The thing is, these types of articles are written for the audience of MG and lower children/parents. The fact is that there are just too few HG+/PG kids to really dedicate an article to them in a general population magazine. For the gifted coordinators, the article rings true. Their job is really to educate those in the mid-upper ends, but not the extreme ends. No gifted program is, long term, really going to meet a PG child's needs. They will outgrow it, or at least need multiple skips.

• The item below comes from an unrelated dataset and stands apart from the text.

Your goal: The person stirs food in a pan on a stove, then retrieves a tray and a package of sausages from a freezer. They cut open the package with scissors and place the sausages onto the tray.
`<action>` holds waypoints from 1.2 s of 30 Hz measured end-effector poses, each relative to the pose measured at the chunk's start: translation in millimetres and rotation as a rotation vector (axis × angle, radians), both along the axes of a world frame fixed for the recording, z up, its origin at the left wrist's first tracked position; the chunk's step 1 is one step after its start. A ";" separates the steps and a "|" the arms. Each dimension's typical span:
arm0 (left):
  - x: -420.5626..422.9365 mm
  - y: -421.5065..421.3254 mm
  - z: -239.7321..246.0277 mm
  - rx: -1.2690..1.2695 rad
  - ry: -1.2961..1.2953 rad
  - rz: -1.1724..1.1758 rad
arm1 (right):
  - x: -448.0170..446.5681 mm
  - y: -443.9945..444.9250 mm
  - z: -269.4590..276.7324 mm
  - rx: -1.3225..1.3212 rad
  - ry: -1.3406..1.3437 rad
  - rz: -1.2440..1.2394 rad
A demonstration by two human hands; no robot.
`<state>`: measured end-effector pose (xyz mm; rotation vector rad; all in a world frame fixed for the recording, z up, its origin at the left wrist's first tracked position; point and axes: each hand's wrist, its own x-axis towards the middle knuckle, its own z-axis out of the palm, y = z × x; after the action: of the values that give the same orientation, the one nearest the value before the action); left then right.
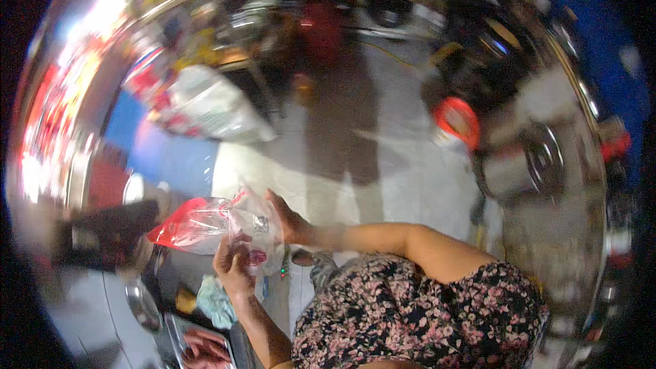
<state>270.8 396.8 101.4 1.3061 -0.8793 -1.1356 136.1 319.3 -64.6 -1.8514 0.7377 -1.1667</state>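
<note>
A clear plastic bag with a red end lies between my two hands, left of my floral clothing. My left hand holds its near side, fingers bent against the plastic. At the bag's right side is my right hand, its thumb or a finger pointing up along the edge; the bag hides part of its grip. The bag bears printing and a dark pink patch; its contents are not clear. Below it are a crumpled pale teal cloth and a metal tray with reddish pieces that look like meat.
A shiny metal bowl stands at lower left. A large white sack lies beyond the bag, near a blue surface. Right of the shadowed pale floor is a round orange-rimmed container. Blurred shelves and goods line the edges.
</note>
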 end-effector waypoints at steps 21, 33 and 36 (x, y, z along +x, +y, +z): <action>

But as to my own experience, DS6 has an average to MG friend. (Honestly I have no idea where he is, but parent's think he is bright. Seeing him through the comparative lense of my own son, I have a harder time seeing it...not that it isn't there.) Friend's grandma is a gifted-ed teacher. Friend's mom has made comments before about evening out in third grade, and other views she got from her mom, the grandmother. BUT, she also, of her own will (I wasn't arguing at all) said, "oh, but this obviously doesn't apply to your DS...he is on a different level." So it might be that a lot of people believe these statements, but only when applied to the median. They subconsciously lop off the end members, and just expect that we intuitively know we are NOT talking about the extremes. But for the kids who are really well served by the gifted programs, kids who are MG, there is more sense in these statements. It is probably harder to tell them apart from well prepped kids who have had three years of academic preschool. Those kids darn-well better be at the top of the K class, as they've had three years of the same curriculum over and over. Take a well prepped average kid who has had three years of academic pre-school and place them with an MG kid with no prep, and it very well could be hard for a teacher of 30 to be able to know them well enough to sort it out until third grade.

My point is that I don't think we need to take insult at this. We don't need to assume that every article written about gifted education is about profoundly gifted education. If schools had PG programs, they would be awfully lonely classrooms.